Skip to contents

A pre-built domain comparison for US ZIP codes. Provides levels for exact match, 5-digit prefix match (normalizes ZIP+4 against plain 5-digit codes), and 3-digit Sectional Center Facility (SCF) prefix match. Accepts both plain 5-digit ('90210') and ZIP+4 ('90210-3456') formats. Optionally appends geographic distance fallback levels when latitude and longitude columns are available.

Usage

cl_zip_code(
  term_frequency = FALSE,
  lat_col = NULL,
  long_col = NULL,
  km_thresholds = c(1, 10, 100)
)

Arguments

term_frequency

Logical. If TRUE, adjust match weights by ZIP code frequency at the highest comparison level. Defaults to FALSE.

lat_col, long_col

Character. Names of latitude and longitude columns. Both must be supplied together. When provided, geographic distance levels are appended before cl_else().

km_thresholds

Numeric vector of distance thresholds in kilometres, ordered from strictest to most lenient. Only used when lat_col and long_col are supplied.
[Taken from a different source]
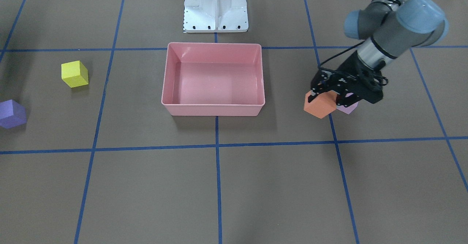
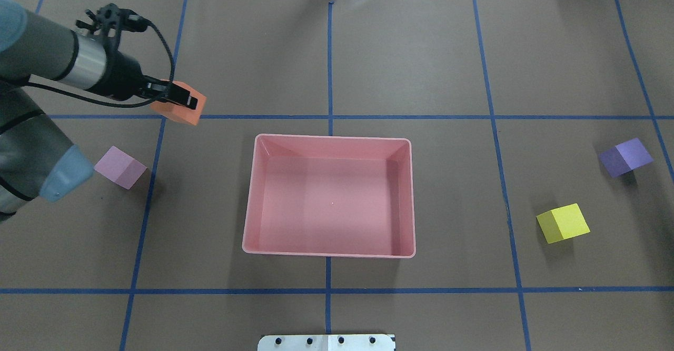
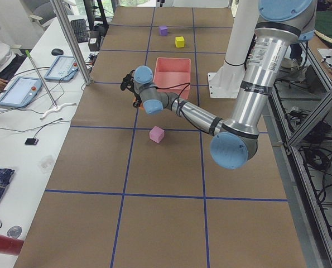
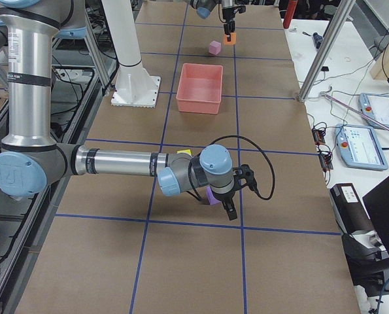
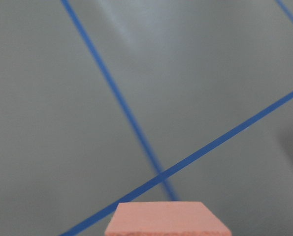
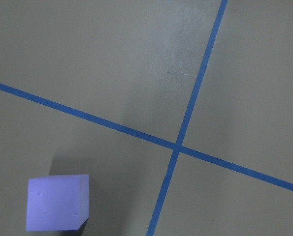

Defaults to c(1, 10, 100).

Value

A comparison-level object for use in il_compare().

Examples

il_spec() |>
  il_compare(zip, cl_zip_code())
#> Linkage Specification
#>   Comparisons (1):
#>     zip : levels
#>   Blocking rules: (none)

# With geographic fallback (requires lat/lon columns in the data)
il_spec() |>
  il_compare(zip, cl_zip_code(lat_col = 'lat', long_col = 'lon'))
#> Linkage Specification
#>   Comparisons (1):
#>     zip : levels
#>   Blocking rules: (none)